Charles Baudelaire

1821 / 1867

Les Fleurs du mal / 1ere partie :

Spleen et Ideal

Duellem

Le balcon

Le possede

Duellum

Deux guerriers ont couru l'un sur l'autre, leurs armes
Ont éclaboussé l'air de lueurs et de sang.
Ces jeux, ces cliquetis du fer sont les vacarmes
D'une jeunesse en proie à l'amour vagissant.


Les glaives sont brisés! comme notre jeunesse,
Ma chère! Mais les dents, les ongles acérés,
Vengent bientôt l'épée et la dague traîtresse.
- O fureur des coeurs mûrs par l'amour ulcérés!


Dans le ravin hanté des chats-pards et des onces
Nos héros, s'étreignant méchamment, ont roulé,
Et leur peau fleurira l'aridité des ronces.


- Ce gouffre, c'est l'enfer, de nos amis peuplé!
Roulons-y sans remords, amazone inhumaine,
Afin d'éterniser l'ardeur de notre haine!

Le Balcon

Mère des souvenirs maîtresse des maîtresses
O toi, tous mes plaisirs! O, toi, tous mes devoirs!
Tu te rappelleras la beauté des caresses,
La douceur du foyer et le charme des soirs,
Mère des souvenirs maîtresse des maîtresses,

Les soirs illuminés par l'ardeur du charbon,
Et les soirs au balcon, voiles de vapeurs roses.
Que ton sein m'était doux! Que ton coeur m'était bon!
Nous avons dit souvent d'impérissables choses
Les soirs illuminés par l'ardeur du charbon,

Que les soleils sont beaux dans les chaudes soirées!
Que l'espace est profond! Que le coeur est puissant!
En me penchant vers toi, reine des adorées,
Je croyais respirer le parfum de ton sang.
Que les soleils sont beaux dans les chaudes soirées!

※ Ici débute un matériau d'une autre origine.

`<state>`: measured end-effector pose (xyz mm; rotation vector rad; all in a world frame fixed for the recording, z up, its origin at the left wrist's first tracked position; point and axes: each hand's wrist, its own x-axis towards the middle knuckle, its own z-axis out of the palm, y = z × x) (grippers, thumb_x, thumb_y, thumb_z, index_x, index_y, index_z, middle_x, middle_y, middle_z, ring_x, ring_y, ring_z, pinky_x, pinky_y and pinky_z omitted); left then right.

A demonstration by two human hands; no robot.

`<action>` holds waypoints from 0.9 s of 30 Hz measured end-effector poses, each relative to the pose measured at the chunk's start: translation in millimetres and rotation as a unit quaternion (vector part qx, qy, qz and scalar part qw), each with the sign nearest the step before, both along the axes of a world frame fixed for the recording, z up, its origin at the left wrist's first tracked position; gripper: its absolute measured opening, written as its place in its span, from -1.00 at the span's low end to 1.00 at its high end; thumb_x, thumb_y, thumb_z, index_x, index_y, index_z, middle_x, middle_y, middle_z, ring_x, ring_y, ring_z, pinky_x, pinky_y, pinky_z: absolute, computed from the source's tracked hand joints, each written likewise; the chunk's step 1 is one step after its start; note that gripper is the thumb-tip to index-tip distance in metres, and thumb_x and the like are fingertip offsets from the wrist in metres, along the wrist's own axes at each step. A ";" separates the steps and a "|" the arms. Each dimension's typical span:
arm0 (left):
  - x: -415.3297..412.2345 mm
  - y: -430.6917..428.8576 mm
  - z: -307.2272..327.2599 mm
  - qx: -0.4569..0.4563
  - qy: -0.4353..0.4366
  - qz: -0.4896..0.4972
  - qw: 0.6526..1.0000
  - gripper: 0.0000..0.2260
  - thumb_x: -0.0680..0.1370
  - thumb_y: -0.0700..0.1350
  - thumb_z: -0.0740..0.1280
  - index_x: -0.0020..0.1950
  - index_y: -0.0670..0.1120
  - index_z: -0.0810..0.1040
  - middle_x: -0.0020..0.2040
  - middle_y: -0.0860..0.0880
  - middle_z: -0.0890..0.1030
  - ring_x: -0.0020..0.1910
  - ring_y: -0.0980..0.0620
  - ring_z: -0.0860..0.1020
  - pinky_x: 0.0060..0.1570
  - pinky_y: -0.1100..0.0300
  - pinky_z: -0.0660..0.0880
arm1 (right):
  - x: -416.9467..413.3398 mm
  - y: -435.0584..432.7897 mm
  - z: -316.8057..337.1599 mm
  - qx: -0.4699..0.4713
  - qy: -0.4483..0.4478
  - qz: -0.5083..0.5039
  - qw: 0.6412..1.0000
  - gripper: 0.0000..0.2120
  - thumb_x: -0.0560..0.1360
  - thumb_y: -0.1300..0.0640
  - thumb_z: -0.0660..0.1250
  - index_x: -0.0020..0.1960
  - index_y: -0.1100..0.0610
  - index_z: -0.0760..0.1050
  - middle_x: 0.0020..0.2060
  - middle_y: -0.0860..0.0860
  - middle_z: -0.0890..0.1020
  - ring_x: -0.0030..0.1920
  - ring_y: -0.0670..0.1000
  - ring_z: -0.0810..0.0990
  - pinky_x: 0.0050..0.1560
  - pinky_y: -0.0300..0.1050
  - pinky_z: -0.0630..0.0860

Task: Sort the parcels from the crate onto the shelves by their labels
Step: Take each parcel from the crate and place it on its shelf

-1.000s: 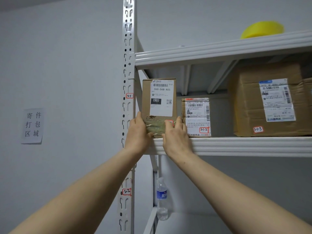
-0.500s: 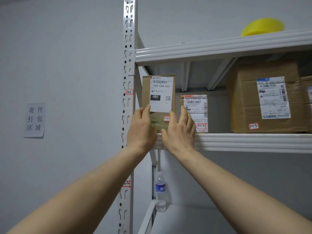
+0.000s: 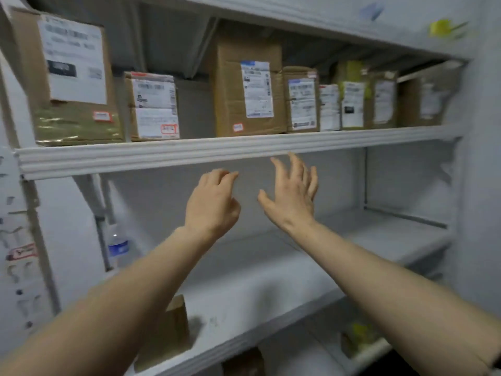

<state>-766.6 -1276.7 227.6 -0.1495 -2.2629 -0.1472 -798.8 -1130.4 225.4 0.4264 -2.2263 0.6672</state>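
The parcel shelf [image 3: 217,151], a white metal board with a ribbed front lip, ran across the whole view. Below it lay a second, lower shelf [image 3: 271,267] of the same white metal.

On the parcel shelf stood a row of brown cardboard parcels, all upright with their white labels facing out. The leftmost parcel [image 3: 73,85] stood at the shelf's left end, with a smaller parcel [image 3: 154,107] just beside it on the right. After a gap came a tall parcel [image 3: 249,85], and a tight run of narrower parcels [image 3: 352,104] filled the shelf to its right end. Each of the first three carried a small red-bordered sticker low on its front. The writing was too blurred to read.

Both bare forearms reached up towards the shelf. The left hand [image 3: 212,204] hung below the front lip, near its middle, its fingers loosely curled and its grip released, holding nothing. The right hand [image 3: 291,196] was just beside it, fingers spread, fingertips close under the lip, its grip released too.

Below the shelf's left part, a small cardboard box [image 3: 176,335] sat on the lower shelf, partly behind the left forearm. A water bottle [image 3: 118,248] stood below the shelf's left end. Above its right end was a blurred yellow object [image 3: 440,27].
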 end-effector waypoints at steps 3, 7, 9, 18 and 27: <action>-13.3 54.9 -41.5 -0.022 -0.092 -0.069 0.993 -0.52 0.51 -0.06 0.29 0.43 -0.09 0.36 0.38 -0.09 0.39 0.36 -0.13 0.30 0.31 0.08 0.27 | 17.5 72.2 -45.1 0.019 -0.088 -0.093 0.992 -0.39 0.51 -0.07 0.25 0.49 0.04 0.14 0.51 0.15 0.04 0.51 0.12 0.00 0.46 0.13 -0.27; -9.3 149.7 -89.5 -0.041 -0.205 -0.143 0.967 -0.51 0.54 0.03 0.24 0.45 -0.06 0.32 0.41 -0.08 0.38 0.38 -0.13 0.30 0.32 0.06 0.29 | 67.5 179.8 -103.0 0.022 -0.190 -0.215 0.958 -0.43 0.54 -0.11 0.18 0.48 0.06 0.16 0.46 0.14 0.18 0.47 0.12 0.13 0.46 0.15 -0.22; -0.1 206.3 -108.0 -0.059 -0.238 -0.187 0.951 -0.51 0.54 0.07 0.24 0.44 -0.05 0.34 0.40 -0.10 0.39 0.36 -0.16 0.34 0.32 0.05 0.30 | 105.3 237.7 -127.3 0.016 -0.224 -0.271 0.936 -0.47 0.56 -0.12 0.14 0.47 0.06 0.18 0.42 0.12 0.26 0.44 0.11 0.21 0.45 0.15 -0.21; 141.4 507.7 -168.4 -0.157 -0.290 -0.402 0.854 -0.48 0.53 0.16 0.19 0.46 -0.01 0.32 0.41 -0.08 0.40 0.35 -0.14 0.37 0.33 -0.04 0.30 | 337.1 480.1 -192.4 -0.124 -0.264 -0.493 0.820 -0.53 0.61 -0.15 -0.01 0.41 0.05 0.32 0.36 0.07 0.42 0.39 0.04 0.34 0.46 0.15 -0.18; 382.0 778.1 -210.7 -0.232 -0.310 -0.586 0.712 -0.48 0.54 0.20 0.19 0.46 0.04 0.30 0.43 -0.04 0.36 0.42 -0.09 0.30 0.42 -0.13 0.17 | 614.5 668.1 -234.2 -0.254 -0.276 -0.652 0.659 -0.56 0.63 -0.13 -0.04 0.29 0.04 0.45 0.27 0.06 0.50 0.35 0.05 0.36 0.45 0.13 -0.01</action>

La nuit s'épaississait ainsi qu'une cloison,
Et mes yeux dans le noir devinaient tes prunelles,
Et je buvais ton souffle, O douceur! O poison!
Et tes pieds s'endormaient dans mes mains fraternelles.
La nuit s'épaississait ainsi qu'une cloison,

Je sais l'art d'évoquer les minutes heureuses,
Et revis mon passé blotti dans tes genoux.
Car à quoi bon chercher tes beautés langoureuses
Ailleurs qu'en ton cher corps et qu'en ton coeur si doux?
Je sais l'art d'évoquer les minutes heureuses!

Ces serments, ces parfums, ces baisers infinis,
Renaîtront-ils d'un gouffre interdit à nos sondes,
Comme montent au ciel les soleils rajeunis
Après s'être lavés au fond des mers profondes?
O serments! O parfums! O baisers infinis!

Le Possédé

Le soleil s'est couvert d'un crêpe. Comme lui,
O Lune de ma vie! emmitoufle-toi d'ombre
Dors ou fume à ton gré; sois muette, sois sombre,
Et plonge tout entière au gouffre de l'Ennui;


Je t'aime ainsi! Pourtant, si tu veux aujourd'hui,
Comme un astre éclipsé qui sort de la pénombre,
Te pavaner aux lieux que la Folie encombre
C'est bien! Charmant poignard, jaillis de ton étui!


Allume ta prunelle à la flamme des lustres!
Allume le désir dans les regards des rustres!
Tout de toi m'est plaisir, morbide ou pétulant;


Sois ce que tu voudras, nuit noire, rouge aurore;
II n'est pas une fibre en tout mon corps tremblant
Qui ne crie: O mon cher Belzébuth, je t'adore!